*Task to carry out*.
From the entries below, copy every line that holds the word "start".

<<<<

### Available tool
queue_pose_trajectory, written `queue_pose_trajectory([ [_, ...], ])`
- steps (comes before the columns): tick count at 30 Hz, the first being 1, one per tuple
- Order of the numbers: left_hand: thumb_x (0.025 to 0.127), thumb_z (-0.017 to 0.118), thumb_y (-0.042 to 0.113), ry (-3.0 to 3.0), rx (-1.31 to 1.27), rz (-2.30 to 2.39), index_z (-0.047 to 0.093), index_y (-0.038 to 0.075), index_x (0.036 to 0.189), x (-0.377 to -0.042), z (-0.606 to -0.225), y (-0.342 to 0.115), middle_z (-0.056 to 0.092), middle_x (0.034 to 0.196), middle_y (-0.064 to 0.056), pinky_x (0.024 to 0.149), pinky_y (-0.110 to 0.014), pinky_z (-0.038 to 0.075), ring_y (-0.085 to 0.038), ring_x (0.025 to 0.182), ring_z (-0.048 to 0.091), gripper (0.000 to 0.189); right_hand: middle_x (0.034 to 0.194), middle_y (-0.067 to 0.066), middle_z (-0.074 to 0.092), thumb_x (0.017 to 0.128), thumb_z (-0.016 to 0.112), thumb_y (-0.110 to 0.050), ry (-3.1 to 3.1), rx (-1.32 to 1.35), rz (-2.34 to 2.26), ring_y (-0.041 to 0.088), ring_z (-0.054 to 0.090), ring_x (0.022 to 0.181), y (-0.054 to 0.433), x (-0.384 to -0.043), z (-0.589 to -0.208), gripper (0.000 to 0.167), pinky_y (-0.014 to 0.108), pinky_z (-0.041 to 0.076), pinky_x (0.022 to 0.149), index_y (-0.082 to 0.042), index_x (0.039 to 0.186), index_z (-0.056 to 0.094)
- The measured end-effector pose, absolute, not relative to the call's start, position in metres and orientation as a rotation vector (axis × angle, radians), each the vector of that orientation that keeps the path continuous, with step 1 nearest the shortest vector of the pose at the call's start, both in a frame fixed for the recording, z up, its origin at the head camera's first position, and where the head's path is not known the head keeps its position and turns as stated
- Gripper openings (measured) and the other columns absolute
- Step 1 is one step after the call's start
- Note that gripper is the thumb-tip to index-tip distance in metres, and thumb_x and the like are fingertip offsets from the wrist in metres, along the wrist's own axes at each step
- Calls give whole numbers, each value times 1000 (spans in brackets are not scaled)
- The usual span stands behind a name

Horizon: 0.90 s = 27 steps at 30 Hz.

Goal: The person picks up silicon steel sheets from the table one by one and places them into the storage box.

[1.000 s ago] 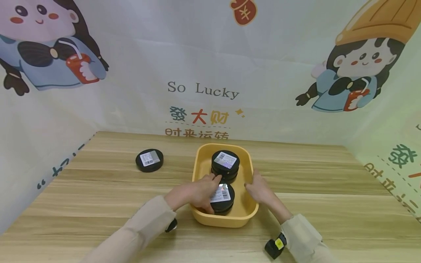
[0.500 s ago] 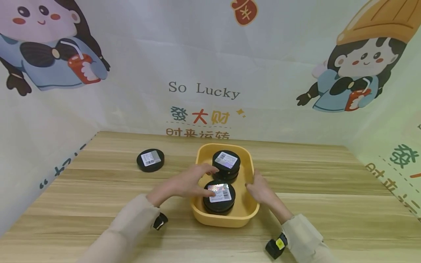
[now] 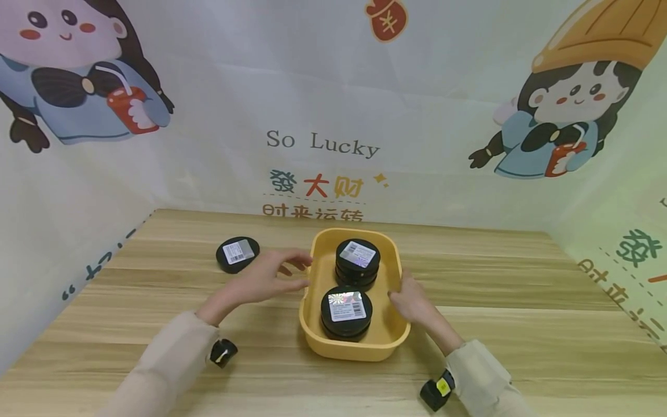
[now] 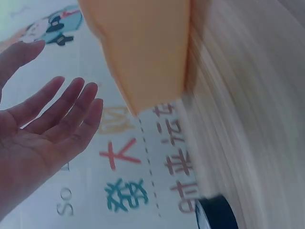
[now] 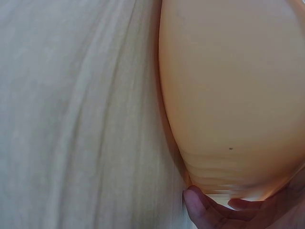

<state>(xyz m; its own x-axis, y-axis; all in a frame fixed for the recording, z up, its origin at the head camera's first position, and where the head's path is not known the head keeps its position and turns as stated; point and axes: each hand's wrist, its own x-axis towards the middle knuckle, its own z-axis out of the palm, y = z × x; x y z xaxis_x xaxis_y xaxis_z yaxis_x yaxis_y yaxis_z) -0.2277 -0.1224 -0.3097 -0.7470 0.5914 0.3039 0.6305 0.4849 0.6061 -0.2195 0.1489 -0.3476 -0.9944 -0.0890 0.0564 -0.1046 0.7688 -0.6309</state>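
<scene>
A yellow plastic bin [image 3: 359, 351] stands mid-table with two stacks of flat round black discs in it: a rear stack [image 3: 357, 260] and a front stack [image 3: 346, 315], both topped with white barcode labels. My right hand [image 3: 411, 298] grips the bin's right wall, thumb over the rim; in the right wrist view its fingertips [image 5: 195, 202] lie against the outer wall. My left hand [image 3: 266, 278] is beside the bin's left rim, fingers extended and holding nothing. Another labelled black disc [image 3: 237, 255] lies on the table just beyond it.
The wooden table [image 3: 500, 278] ends at a white printed cloth backdrop [image 3: 323, 75] behind and at both sides. A black camera [image 3: 223, 352] sits on the left wrist, another black camera [image 3: 436, 392] on the right.
My left hand has let go of the front stack in the bin and moved left, out over the rim toward the lone disc. The right hand and bin have stayed put.
</scene>
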Motion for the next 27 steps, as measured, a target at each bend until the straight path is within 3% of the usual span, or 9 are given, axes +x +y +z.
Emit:
queue_pose_trajectory([
  [8, 78, 66, 12, -2701, -895, -1008, 54, -4, 111, -235, -316, -155, 61, 102, -15, 74, -35, 48, -27, 93, 58, 39, 106, 35, 49, 79, 47, -3, -2929, 156, 1059, 44, 49, 100, 149, -220, -349, 45, 48, 40, 86, 20, 114, 34],
  [20, 72, 70, 6, -2725, -733, -997, 48, -13, 111, -246, -323, -199, 55, 103, -28, 73, -42, 48, -38, 93, 54, 48, 104, 34, 50, 79, 47, -3, -2936, 150, 1061, 43, 49, 99, 148, -220, -348, 43, 48, 40, 86, 19, 113, 35],
  [27, 70, 71, 8, -2798, -559, -934, 40, -15, 118, -254, -327, -215, 50, 109, -32, 78, -47, 44, -42, 99, 49, 62, 104, 34, 50, 78, 46, -3, -2939, 137, 1085, 42, 49, 100, 148, -222, -350, 43, 48, 39, 87, 19, 113, 35],
])
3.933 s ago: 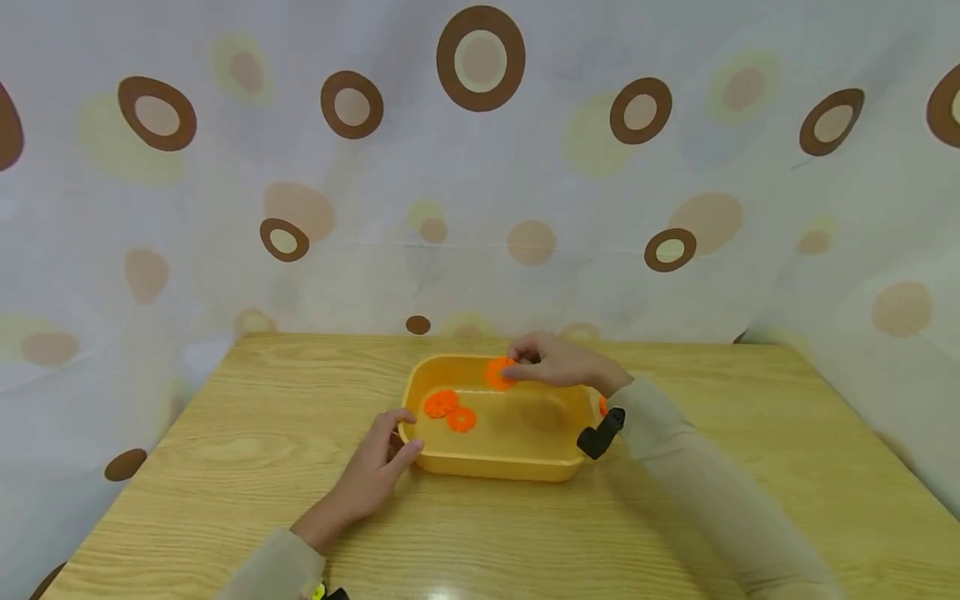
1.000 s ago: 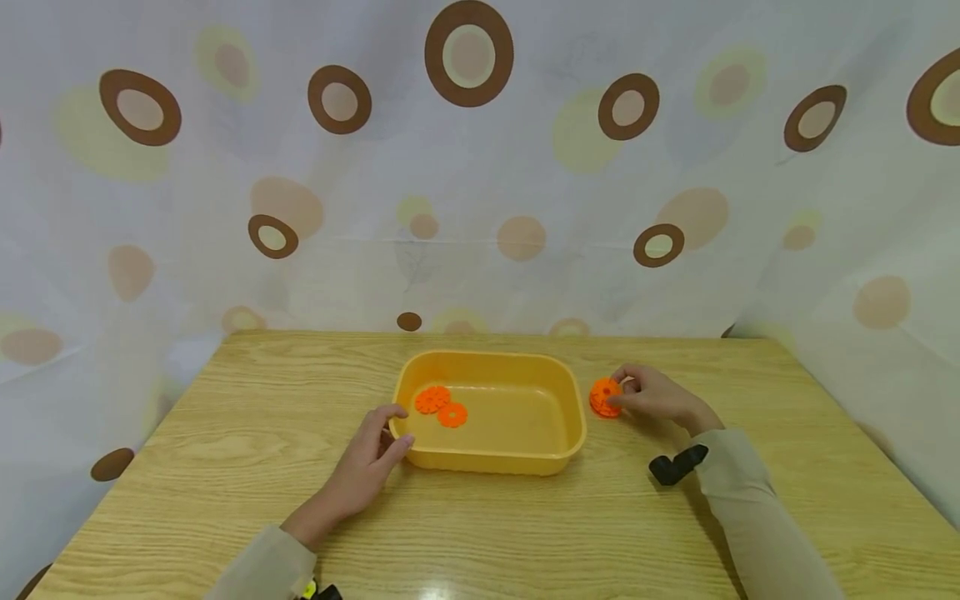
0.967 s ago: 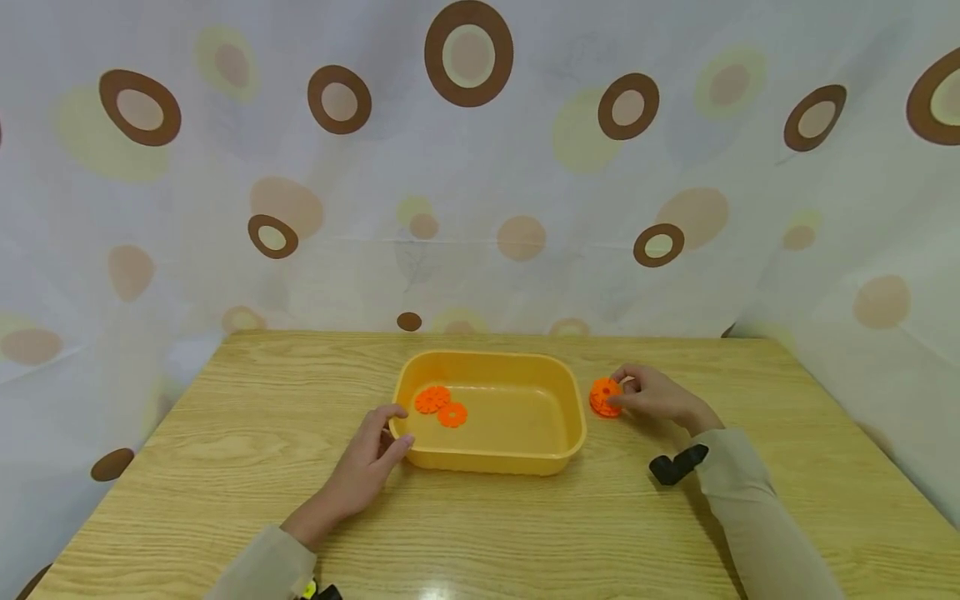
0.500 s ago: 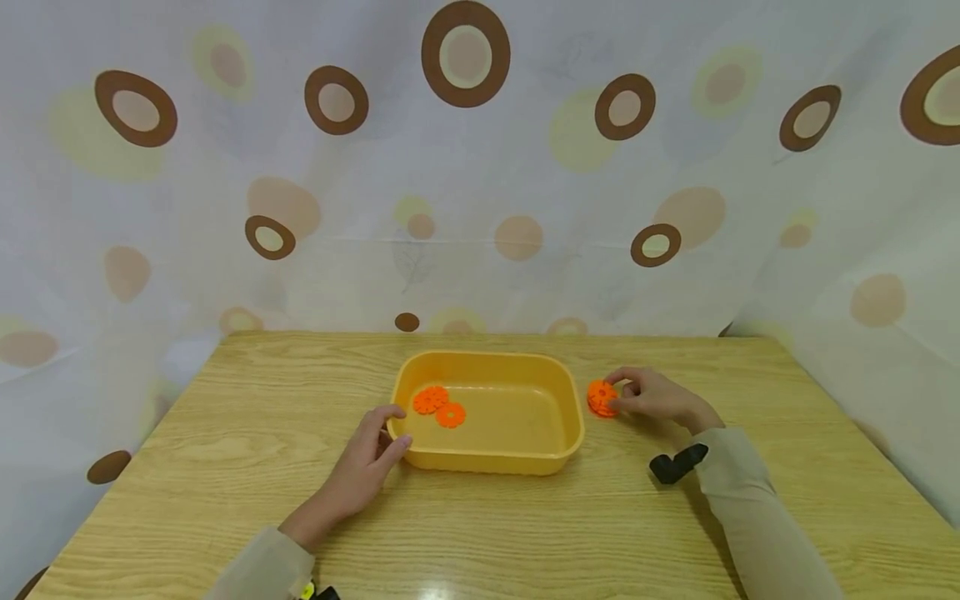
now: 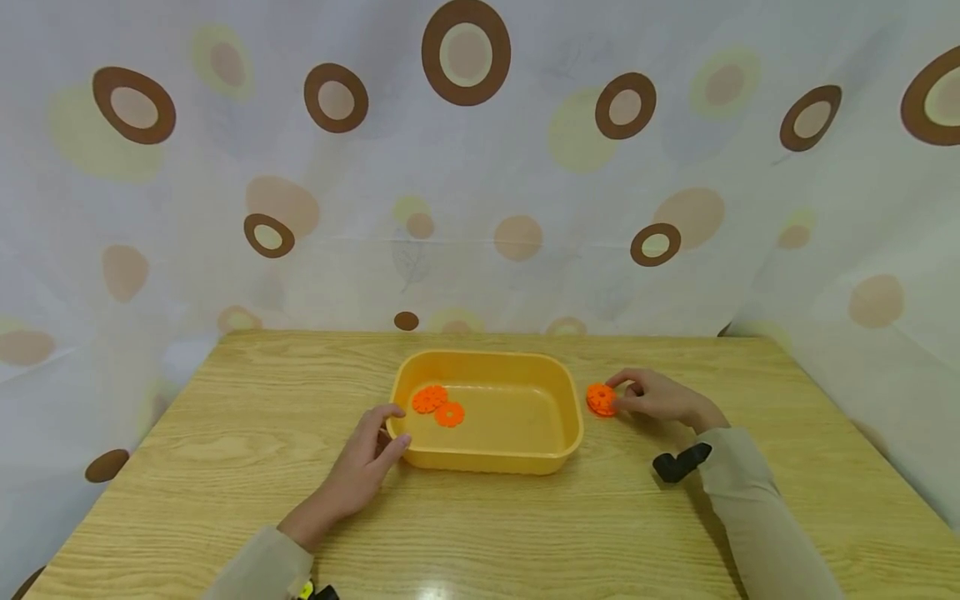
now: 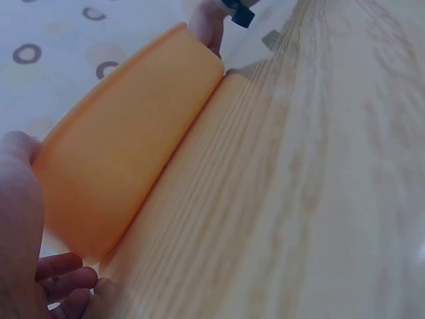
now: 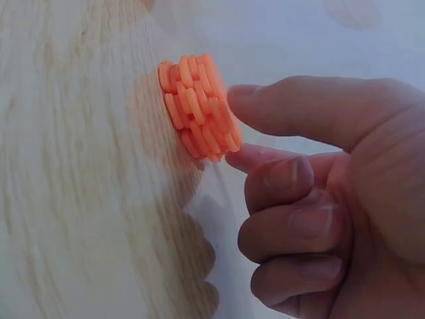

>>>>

*Answer area*.
- The measured end-effector pose, absolute, not relative to the call's start, position in metres and orientation as a rotation vector (axis × angle, radians), each the vector of that orientation that keeps the path continuous, with step 1 nearest the shortest vector of the pose at the call's start, both in a frame fixed for the recording, z up, its origin at the head camera's first position, and where the head's path is not known the head keeps its position and turns as stated
- Step 1 is one step after the call's start

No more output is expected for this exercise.